Your response should be the complete listing, copied exactly.

*** Information provided ***

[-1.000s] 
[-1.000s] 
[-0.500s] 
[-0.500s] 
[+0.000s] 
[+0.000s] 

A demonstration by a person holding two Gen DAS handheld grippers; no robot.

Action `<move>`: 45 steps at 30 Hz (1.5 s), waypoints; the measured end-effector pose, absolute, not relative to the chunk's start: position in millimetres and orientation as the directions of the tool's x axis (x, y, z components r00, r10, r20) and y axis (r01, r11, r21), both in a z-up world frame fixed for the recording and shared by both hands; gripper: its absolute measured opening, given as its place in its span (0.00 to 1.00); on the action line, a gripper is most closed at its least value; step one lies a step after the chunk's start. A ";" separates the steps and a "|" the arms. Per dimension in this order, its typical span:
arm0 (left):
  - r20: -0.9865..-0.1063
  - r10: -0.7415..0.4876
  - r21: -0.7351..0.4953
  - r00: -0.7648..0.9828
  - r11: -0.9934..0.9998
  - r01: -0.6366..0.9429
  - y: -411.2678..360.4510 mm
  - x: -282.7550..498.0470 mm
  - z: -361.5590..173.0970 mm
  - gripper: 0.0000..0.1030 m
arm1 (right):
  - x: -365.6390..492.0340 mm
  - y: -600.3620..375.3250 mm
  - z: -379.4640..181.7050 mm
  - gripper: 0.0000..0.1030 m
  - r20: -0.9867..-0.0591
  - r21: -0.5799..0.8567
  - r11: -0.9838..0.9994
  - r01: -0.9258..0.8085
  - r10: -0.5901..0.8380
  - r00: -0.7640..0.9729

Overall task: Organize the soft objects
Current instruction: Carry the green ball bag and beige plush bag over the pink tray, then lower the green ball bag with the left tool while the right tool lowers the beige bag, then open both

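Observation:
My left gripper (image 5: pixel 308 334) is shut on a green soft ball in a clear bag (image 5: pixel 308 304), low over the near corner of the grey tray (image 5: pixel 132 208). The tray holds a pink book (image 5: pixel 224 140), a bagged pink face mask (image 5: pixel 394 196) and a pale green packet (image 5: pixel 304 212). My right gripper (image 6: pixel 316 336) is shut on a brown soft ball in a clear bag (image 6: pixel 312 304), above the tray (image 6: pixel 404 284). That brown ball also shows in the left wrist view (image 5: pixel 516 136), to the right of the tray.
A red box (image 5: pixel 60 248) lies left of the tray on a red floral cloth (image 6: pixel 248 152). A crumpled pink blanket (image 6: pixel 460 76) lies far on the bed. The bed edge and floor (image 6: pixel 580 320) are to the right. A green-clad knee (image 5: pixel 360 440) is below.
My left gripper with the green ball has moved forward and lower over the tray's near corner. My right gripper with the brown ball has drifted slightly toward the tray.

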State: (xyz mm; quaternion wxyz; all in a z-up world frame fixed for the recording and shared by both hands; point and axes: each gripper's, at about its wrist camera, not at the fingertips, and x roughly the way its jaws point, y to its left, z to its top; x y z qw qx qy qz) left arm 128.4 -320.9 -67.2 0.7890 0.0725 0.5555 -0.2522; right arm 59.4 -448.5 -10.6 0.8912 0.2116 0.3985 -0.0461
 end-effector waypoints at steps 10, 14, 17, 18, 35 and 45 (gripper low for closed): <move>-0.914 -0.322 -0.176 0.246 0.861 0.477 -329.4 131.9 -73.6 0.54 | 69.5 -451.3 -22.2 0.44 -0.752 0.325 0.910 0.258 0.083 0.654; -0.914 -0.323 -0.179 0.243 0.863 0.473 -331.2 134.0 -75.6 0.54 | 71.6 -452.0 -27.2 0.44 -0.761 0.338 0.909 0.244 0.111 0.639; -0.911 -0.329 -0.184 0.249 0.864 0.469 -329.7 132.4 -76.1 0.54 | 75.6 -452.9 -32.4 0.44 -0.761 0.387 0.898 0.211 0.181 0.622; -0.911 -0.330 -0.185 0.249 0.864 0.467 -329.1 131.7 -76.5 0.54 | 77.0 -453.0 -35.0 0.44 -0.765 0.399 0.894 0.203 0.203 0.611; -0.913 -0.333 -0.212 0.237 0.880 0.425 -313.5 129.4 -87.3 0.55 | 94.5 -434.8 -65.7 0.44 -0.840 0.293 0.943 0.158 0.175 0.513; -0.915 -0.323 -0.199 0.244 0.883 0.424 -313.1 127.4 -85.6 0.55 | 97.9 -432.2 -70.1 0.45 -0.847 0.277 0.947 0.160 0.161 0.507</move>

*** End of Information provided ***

→ Result for this task:
[-1.000s] 
[-1.000s] 
[-0.500s] 
[-0.500s] 
[+0.000s] 
[+0.000s] 

A demonstration by a person holding two Gen DAS handheld grippers; no robot.

Action `<move>`: 45 steps at 30 Hz (1.5 s), waypoints; the measured end-effector pose, absolute, not relative to the chunk's start: position in millimetres and orientation as the directions of the tool's x axis (x, y, z components r00, r10, r20) and y axis (r01, r11, r21), both in a z-up world frame fixed for the recording and shared by both hands; gripper: its absolute measured opening, given as its place in its span (0.00 to 1.00); on the action line, a gripper is most closed at its least value; step one lies a step after the chunk's start. A ";" separates the steps and a "|" the arms. Per dimension in this order, its typical span:
arm0 (left):
  - r20: -0.9865..-0.1063
  - r10: -0.7415..0.4876
  - r21: -0.7351..0.4953
  - r00: -0.7648..0.9828
  - r11: -0.9934..0.9998
  - r01: -0.6366..0.9429
  - y: -411.2678..360.4510 mm
  - x: -282.7550..498.0470 mm
  - z: -361.5590..173.0970 mm
  - gripper: 0.0000..0.1030 m
arm1 (right):
  - x: -365.6390..492.0340 mm
  - y: -600.3620..375.3250 mm
  - z: -379.4640..181.7050 mm
  - gripper: 0.0000..0.1030 m
  - r20: -0.9867..-0.0591
  - r21: -0.5799..0.8567
  - r11: -0.9838..0.9994
  - r01: -0.9258..0.8085
  - r10: -0.5901..0.8380
  - r00: -0.7640..0.9729

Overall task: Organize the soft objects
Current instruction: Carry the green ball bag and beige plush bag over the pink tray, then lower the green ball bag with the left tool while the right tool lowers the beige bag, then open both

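Observation:
My left gripper (image 5: pixel 308 334) is shut on a green soft ball in a clear bag (image 5: pixel 308 304), low over the near corner of the grey tray (image 5: pixel 132 208). The tray holds a pink book (image 5: pixel 224 140), a bagged pink face mask (image 5: pixel 394 196) and a pale green packet (image 5: pixel 304 212). My right gripper (image 6: pixel 316 336) is shut on a brown soft ball in a clear bag (image 6: pixel 312 304), above the tray (image 6: pixel 404 284). That brown ball also shows in the left wrist view (image 5: pixel 516 136), to the right of the tray.
A red box (image 5: pixel 60 248) lies left of the tray on a red floral cloth (image 6: pixel 248 152). A crumpled pink blanket (image 6: pixel 460 76) lies far on the bed. The bed edge and floor (image 6: pixel 580 320) are to the right. A green-clad knee (image 5: pixel 360 440) is below.
My left gripper with the green ball has moved forward and lower over the tray's near corner. My right gripper with the brown ball has drifted slightly toward the tray.
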
State: (xyz mm; quaternion wxyz; all in a z-up world frame fixed for the recording and shared by both hands; point and axes: each gripper's, at about its wrist camera, not at the fingertips, and x roughly the way its jaws point, y to its left, z to its top; x y z qw qx qy qz) left arm 128.4 -320.9 -67.2 0.7890 0.0725 0.5555 -0.2522; right arm 59.4 -448.5 -10.6 0.8912 0.2116 0.3985 -0.0461
 end-effector waypoints at steps 10, 14, 17, 18, 35 and 45 (gripper low for closed): <move>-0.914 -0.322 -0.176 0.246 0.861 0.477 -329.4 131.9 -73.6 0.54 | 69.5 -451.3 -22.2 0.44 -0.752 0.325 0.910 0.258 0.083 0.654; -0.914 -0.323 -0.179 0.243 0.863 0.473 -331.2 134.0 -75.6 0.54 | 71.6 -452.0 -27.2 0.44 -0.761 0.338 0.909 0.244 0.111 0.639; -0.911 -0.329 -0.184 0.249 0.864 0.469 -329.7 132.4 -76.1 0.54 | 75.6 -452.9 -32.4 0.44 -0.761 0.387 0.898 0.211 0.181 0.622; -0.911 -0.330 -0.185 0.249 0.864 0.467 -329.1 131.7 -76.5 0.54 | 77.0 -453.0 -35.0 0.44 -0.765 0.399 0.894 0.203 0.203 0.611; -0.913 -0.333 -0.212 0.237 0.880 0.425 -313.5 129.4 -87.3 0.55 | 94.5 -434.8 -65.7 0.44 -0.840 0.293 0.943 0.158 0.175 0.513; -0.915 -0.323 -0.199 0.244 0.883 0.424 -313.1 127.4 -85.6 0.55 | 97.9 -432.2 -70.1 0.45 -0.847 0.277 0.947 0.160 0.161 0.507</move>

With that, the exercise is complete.